This blog post originally appeared on the Murder Is Everywhere blog.
He was the kind of man who disagreed with his government—and sought to reform its operations. He broke laws to spread his messages of unrest and felt forced to flee, lest he spend the rest of his life in prison.
In search of shelter, the radical traveled undercover to countries that were unfriendly with his own. But the path was complicated, as he could not use his passport. The travel papers he hoped that other governments might produce for him weren’t forthcoming. And then, when it seemed like he’d settled into a powerless rut, the fugitive traveler popped up on another continent, in the heart of a nation willing to help him wage war on his homeland.
Edward Snowden? Sorry, but that’s not the guy I am writing about.
Snowden was preceded 72 years ago by Subhas Chandra Bose, an Indian freedom fighter who outfoxed the British government of India and made it possible for a hostile army to invade his homeland. Which should make everyone think twice about what Edward Snowden can still accomplish.

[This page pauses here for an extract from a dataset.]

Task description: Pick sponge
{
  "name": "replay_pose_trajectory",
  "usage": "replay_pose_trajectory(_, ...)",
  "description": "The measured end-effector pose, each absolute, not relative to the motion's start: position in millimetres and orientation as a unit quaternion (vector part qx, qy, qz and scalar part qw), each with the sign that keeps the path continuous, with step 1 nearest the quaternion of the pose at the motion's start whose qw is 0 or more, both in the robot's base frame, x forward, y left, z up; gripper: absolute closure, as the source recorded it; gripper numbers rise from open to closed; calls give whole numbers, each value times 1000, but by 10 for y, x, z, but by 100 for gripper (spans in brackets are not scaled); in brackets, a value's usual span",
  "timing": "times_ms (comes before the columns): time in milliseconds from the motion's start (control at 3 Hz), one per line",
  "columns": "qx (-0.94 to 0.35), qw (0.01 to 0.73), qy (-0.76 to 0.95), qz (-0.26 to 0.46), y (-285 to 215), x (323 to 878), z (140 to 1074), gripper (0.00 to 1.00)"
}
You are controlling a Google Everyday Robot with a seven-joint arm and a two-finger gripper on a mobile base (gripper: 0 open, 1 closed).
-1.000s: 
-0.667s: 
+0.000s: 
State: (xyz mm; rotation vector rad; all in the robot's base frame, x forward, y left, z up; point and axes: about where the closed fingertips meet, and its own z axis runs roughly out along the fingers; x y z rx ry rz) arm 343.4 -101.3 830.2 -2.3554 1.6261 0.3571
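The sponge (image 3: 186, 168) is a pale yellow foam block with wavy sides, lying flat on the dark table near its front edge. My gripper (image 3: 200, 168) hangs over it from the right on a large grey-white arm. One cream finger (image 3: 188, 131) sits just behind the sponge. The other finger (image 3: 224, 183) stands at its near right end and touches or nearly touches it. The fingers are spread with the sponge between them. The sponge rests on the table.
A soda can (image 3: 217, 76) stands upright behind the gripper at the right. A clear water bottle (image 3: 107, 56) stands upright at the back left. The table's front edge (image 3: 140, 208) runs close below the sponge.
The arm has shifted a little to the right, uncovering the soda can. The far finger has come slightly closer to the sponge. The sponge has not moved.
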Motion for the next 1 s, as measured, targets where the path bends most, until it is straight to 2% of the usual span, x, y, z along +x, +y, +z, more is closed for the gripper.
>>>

Mr. Bose’s adventure began in 1897, when he was born in British India as the younger son of a wealthy upper-caste Hindu lawyer. Although he attended elite, English-medium schools in Calcutta and was tracking toward a conventional career in civil service or law, he witnessed enough discrimination to change his plan about working for the rulers of his country. The young Subhas joined Bengali political activists and rose from being a mere independence supporter to a position as an activist mayor of Calcutta. After serving a long political imprisonment and then banishment by the British government of India, he was permitted back into India in the late 1930s and promptly resumed his independence activities as president of the All-India Congress Party, and after that, his own new political party, the Forward Bloc.
Bose, who was now admiringly called “Netaji,” or “honored leader,” was enthusiastically received. Much of the population was upset at being commanded by the British to serve them in World War II when there was still no promise of a date that India might get self-rule. While the most famous independence activist of the time, Mahatma Gandhi, counseled Indians to be patient, Netaji demanded unconditional freedom and told his followers that violence against the British might be necessary.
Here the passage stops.